Hive/Phoenix + Druid + JdbcTemplate 在 Spring Boot 下的整合
一.POM依賴
作者的hadoop集群環境為:
HDFS,YARN,MapReduce2 : 2.7.3Hive : 1.2.1000
HBase : 1.1.2
注:phoenix版本依賴性較強,請注意不同發行版之間的差異(直接從集群服務器上獲取jar包最為可靠)
- <properties>
- <project.build.sourceEncoding>UTF-8</project.build.sourceEncoding>
- <spring-data-hadoop.version>2.4.0.RELEASE</spring-data-hadoop.version>
- <hive.version>1.2.1</hive.version>
- <phoenix-client.version>4.7</phoenix-client.version>
- <druid.version>1.0.27</druid.version>
- </properties>
- <dependencies>
- <dependency>
- <groupId>org.springframework.boot</groupId>
- <artifactId>spring-boot-starter-jdbc</artifactId>
- </dependency>
- <dependency>
- <groupId>org.springframework.data</groupId>
- <artifactId>spring-data-hadoop</artifactId>
- <version>${spring-data-hadoop.version}</version>
- </dependency>
- <dependency>
- <groupId>org.apache.hive</groupId>
- <artifactId>hive-jdbc</artifactId>
- <version>${hive.version}</version>
- </dependency>
- <dependency>
- <groupId>org.apache.phoenix</groupId>
- <artifactId>phoenix-client</artifactId>
- <version>${phoenix-client.version}</version>
- </dependency>
- <dependency>
- <groupId>com.alibaba</groupId>
- <artifactId>druid</artifactId>
- <version>${druid.version}</version>
- </dependency>
- </dependencies>
二.spring boot 配置文件
因為spring boot 是默認且推薦采用yaml和properties配置文件的方式。
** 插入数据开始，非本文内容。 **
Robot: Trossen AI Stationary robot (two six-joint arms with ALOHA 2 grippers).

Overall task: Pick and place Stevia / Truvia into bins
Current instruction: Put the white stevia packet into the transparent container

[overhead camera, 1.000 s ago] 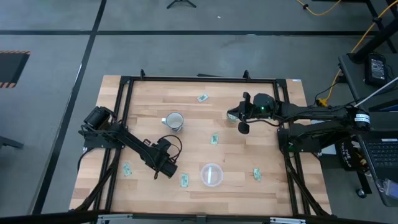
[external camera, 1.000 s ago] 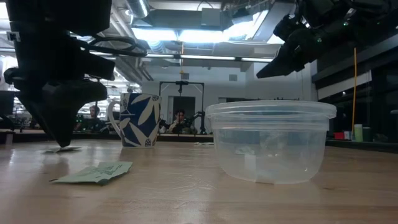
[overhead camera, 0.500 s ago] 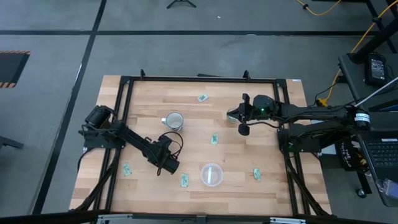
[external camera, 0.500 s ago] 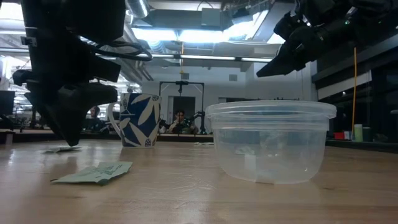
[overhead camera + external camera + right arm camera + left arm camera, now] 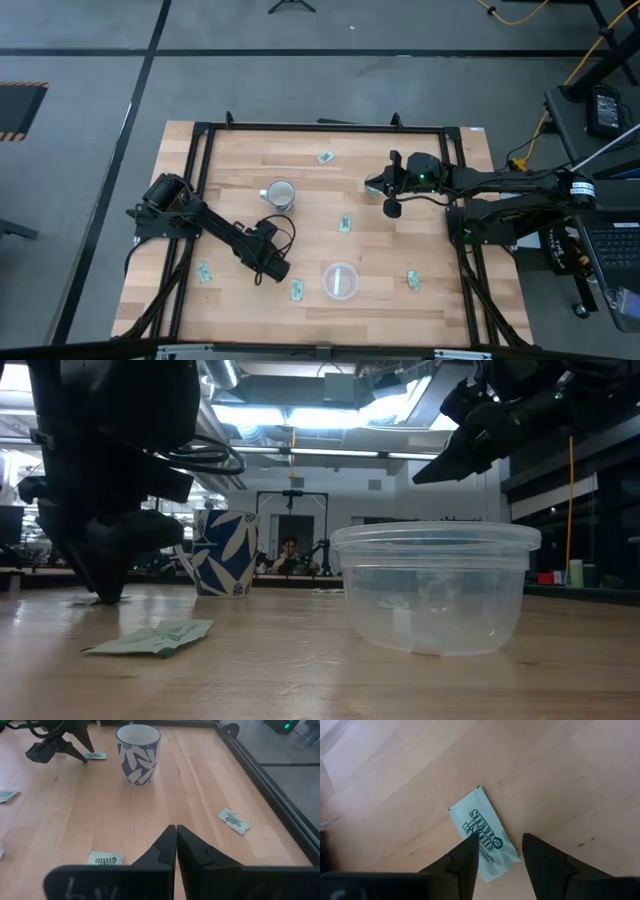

因此,作者在這里采用yaml方式為例:
application.yml:
- # hive 數據源自定義配置
- hive:
- url: jdbc:hive2://192.168.61.43:10000/default
- type: com.alibaba.druid.pool.DruidDataSource
- driver-class-name: org.apache.hive.jdbc.HiveDriver
- username: hive
- password: hive
- # phoenix 數據源自定義配置
- phoenix:
- enable: true
- url: jdbc:phoenix:192.168.61.43
- type: com.alibaba.druid.pool.DruidDataSource
- driver-class-name: org.apache.phoenix.jdbc.PhoenixDriver
- username:
- password:
- default-auto-commit: true
當然,druid還有很多其它可選配置,請讀者自行斟酌:
- max-active: 100
- initialSize: 1
- maxWait: 60000
- minIdle: 1
- timeBetweenEvictionRunsMillis: 60000
- minEvictableIdleTimeMillis: 300000
- testWhileIdle: true
- testOnBorrow: false
- testOnReturn: false
- poolPreparedStatements: true
- maxOpenPreparedStatements: 50
三.spring boot 配置Bean實現
因為上述配置信息為自定義的信息,spring boot 的 auto configuration 並不能完全理解編碼者的意圖,因此我們要手動創造數據源Bean:
Hive:
- /**
- * hive數據源配置
- * @author chenty
- *
- */
- @Configuration
- public class HiveDataSource {
- @Autowired
- private Environment env;
- @Bean(name = "hiveJdbcDataSource")
- @Qualifier("hiveJdbcDataSource")
- public DataSource dataSource() {
- DruidDataSource dataSource = new DruidDataSource();
- dataSource.setUrl(env.getProperty("hive.url"));
- dataSource.setDriverClassName(env.getProperty("hive.driver-class-name"));
- dataSource.setUsername(env.getProperty("hive.username"));
- dataSource.setPassword(env.getProperty("hive.password"));
- return dataSource;
- }
- @Bean(name = "hiveJdbcTemplate")
- public JdbcTemplate hiveJdbcTemplate(@Qualifier("hiveJdbcDataSource") DataSource dataSource) {
- return new JdbcTemplate(dataSource);
- }
- }
Phoenix:
- /**
- * phoenix數據源配置
- * @author chenty
- *
- */
- @Configuration
- public class PhoenixDataSource {
- @Autowired
- private Environment env;
- @Bean(name = "phoenixJdbcDataSource")
- @Qualifier("phoenixJdbcDataSource")
- public DataSource dataSource() {
- DruidDataSource dataSource = new DruidDataSource();
- dataSource.setUrl(env.getProperty("phoenix.url"));
- dataSource.setDriverClassName(env.getProperty("phoenix.driver-class-name"));
- dataSource.setUsername(env.getProperty("phoenix.username"));//phoenix的用戶名默認為空
- dataSource.setPassword(env.getProperty("phoenix.password"));//phoenix的密碼默認為空
- dataSource.setDefaultAutoCommit(Boolean.valueOf(env.getProperty("phoenix.default-auto-commit")));
- return dataSource;
- }
- @Bean(name = "phoenixJdbcTemplate")
- public JdbcTemplate phoenixJdbcTemplate(@Qualifier("phoenixJdbcDataSource") DataSource dataSource) {
- return new JdbcTemplate(dataSource);
- }
- }
四.數據源測試
接下來我們只需在測試類中,注入 hive/phoenix 的 JdbcTemplate,即可實現 hive/phoenix 的數據交互:
Hive:
- @RunWith(SpringJUnit4ClassRunner.class)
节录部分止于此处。